Transcription of the full listing is required, character for character.

Provided data section start

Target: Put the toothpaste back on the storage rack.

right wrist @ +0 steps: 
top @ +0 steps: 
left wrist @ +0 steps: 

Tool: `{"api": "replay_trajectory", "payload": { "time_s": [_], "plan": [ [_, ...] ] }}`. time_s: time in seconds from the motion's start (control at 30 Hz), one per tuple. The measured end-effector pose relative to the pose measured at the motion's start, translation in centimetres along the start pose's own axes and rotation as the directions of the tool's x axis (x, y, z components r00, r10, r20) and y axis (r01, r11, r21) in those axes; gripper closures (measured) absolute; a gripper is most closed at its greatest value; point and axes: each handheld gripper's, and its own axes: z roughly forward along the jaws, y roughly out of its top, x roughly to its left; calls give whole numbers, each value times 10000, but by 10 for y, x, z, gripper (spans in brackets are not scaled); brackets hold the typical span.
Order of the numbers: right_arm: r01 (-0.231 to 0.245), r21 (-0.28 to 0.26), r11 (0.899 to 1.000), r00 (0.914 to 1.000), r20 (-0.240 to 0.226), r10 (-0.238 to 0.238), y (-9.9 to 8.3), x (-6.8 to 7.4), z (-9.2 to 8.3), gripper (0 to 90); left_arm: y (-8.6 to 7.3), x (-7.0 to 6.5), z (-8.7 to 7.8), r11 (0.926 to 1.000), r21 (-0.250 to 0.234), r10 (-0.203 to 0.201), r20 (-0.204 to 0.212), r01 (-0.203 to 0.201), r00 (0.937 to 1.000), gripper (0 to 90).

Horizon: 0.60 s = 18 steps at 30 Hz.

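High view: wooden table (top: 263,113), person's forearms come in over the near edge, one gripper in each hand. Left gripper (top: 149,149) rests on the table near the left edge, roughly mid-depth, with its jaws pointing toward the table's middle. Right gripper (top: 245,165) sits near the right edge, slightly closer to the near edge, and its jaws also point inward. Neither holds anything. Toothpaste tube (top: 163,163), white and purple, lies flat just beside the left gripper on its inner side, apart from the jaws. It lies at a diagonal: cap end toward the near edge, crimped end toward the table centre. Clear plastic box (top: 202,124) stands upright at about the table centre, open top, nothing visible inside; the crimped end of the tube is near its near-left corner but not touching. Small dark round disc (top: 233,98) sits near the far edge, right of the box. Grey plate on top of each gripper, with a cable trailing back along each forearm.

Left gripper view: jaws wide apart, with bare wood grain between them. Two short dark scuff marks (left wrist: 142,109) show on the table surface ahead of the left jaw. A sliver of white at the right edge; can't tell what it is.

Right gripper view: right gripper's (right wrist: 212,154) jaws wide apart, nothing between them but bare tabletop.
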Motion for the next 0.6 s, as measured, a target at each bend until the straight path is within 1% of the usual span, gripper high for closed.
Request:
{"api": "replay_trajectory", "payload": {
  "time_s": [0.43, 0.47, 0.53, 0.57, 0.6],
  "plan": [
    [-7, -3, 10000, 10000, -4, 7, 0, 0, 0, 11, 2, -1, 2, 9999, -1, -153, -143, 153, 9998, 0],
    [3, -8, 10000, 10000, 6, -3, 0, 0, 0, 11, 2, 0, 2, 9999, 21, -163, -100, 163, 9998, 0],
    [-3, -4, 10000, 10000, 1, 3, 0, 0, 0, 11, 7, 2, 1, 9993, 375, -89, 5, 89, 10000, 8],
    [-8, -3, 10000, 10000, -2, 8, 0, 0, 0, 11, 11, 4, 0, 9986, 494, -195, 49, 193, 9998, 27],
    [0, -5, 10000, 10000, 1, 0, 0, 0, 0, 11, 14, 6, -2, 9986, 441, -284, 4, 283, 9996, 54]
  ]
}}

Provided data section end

- _Answer area_:
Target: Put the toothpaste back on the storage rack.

right wrist @ +0 steps: 
top @ +0 steps: 
left wrist @ +0 steps: 

Tool: `{"api": "replay_trajectory", "payload": { "time_s": [_], "plan": [ [_, ...] ] }}`. time_s: time in seconds from the motion's start (control at 30 Hz), one per tuple. The measured end-effector pose relative to the pose measured at the motion's start, translation in centimetres along the start pose's own axes and rotation as the directions of the tool's x axis (x, y, z components r00, r10, r20) and y axis (r01, r11, r21) in those axes; gripper closures (measured) absolute; a gripper is most closed at its greatest value; point and axes: each handheld gripper's, and its own axes: z roughly forward along the jaws, y roughly out of its top, x roughly to its left; calls give whole numbers, each value times 10000, but by 10 for y, x, z, gripper (spans in brackets are not scaled); brackets hold the typical span.
Order of the numbers: right_arm: r01 (-0.231 to 0.245), r21 (-0.28 to 0.26), r11 (0.899 to 1.000), r00 (0.914 to 1.000), r20 (-0.240 to 0.226), r10 (-0.238 to 0.238), y (-9.9 to 8.3), x (-6.8 to 7.4), z (-9.2 to 8.3), gripper (0 to 90); left_arm: y (-8.6 to 7.3), x (-7.0 to 6.5), z (-8.7 to 7.8), r11 (0.926 to 1.000), r21 (-0.250 to 0.234), r10 (-0.203 to 0.201), r20 (-0.204 to 0.212), r01 (-0.203 to 0.201), r00 (0.937 to 1.000), gripper (0 to 90).

Horizon: 0.60 s = 18 steps at 30 Hz.

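High view: wooden table (top: 263,113), person's forearms come in over the near edge, one gripper in each hand. Left gripper (top: 149,149) rests on the table near the left edge, roughly mid-depth, with its jaws pointing toward the table's middle. Right gripper (top: 245,165) sits near the right edge, slightly closer to the near edge, and its jaws also point inward. Neither holds anything. Toothpaste tube (top: 163,163), white and purple, lies flat just beside the left gripper on its inner side, apart from the jaws. It lies at a diagonal: cap end toward the near edge, crimped end toward the table centre. Clear plastic box (top: 202,124) stands upright at about the table centre, open top, nothing visible inside; the crimped end of the tube is near its near-left corner but not touching. Small dark round disc (top: 233,98) sits near the far edge, right of the box. Grey plate on top of each gripper, with a cable trailing back along each forearm.

Left gripper view: jaws wide apart, with bare wood grain between them. Two short dark scuff marks (left wrist: 142,109) show on the table surface ahead of the left jaw. A sliver of white at the right edge; can't tell what it is.

Right gripper view: right gripper's (right wrist: 212,154) jaws wide apart, nothing between them but bare tabletop.
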Motion for the next 0.6 s, as measured, a target at each bend until the straight path is within 1% of the usual span, gripper high for closed.
Request:
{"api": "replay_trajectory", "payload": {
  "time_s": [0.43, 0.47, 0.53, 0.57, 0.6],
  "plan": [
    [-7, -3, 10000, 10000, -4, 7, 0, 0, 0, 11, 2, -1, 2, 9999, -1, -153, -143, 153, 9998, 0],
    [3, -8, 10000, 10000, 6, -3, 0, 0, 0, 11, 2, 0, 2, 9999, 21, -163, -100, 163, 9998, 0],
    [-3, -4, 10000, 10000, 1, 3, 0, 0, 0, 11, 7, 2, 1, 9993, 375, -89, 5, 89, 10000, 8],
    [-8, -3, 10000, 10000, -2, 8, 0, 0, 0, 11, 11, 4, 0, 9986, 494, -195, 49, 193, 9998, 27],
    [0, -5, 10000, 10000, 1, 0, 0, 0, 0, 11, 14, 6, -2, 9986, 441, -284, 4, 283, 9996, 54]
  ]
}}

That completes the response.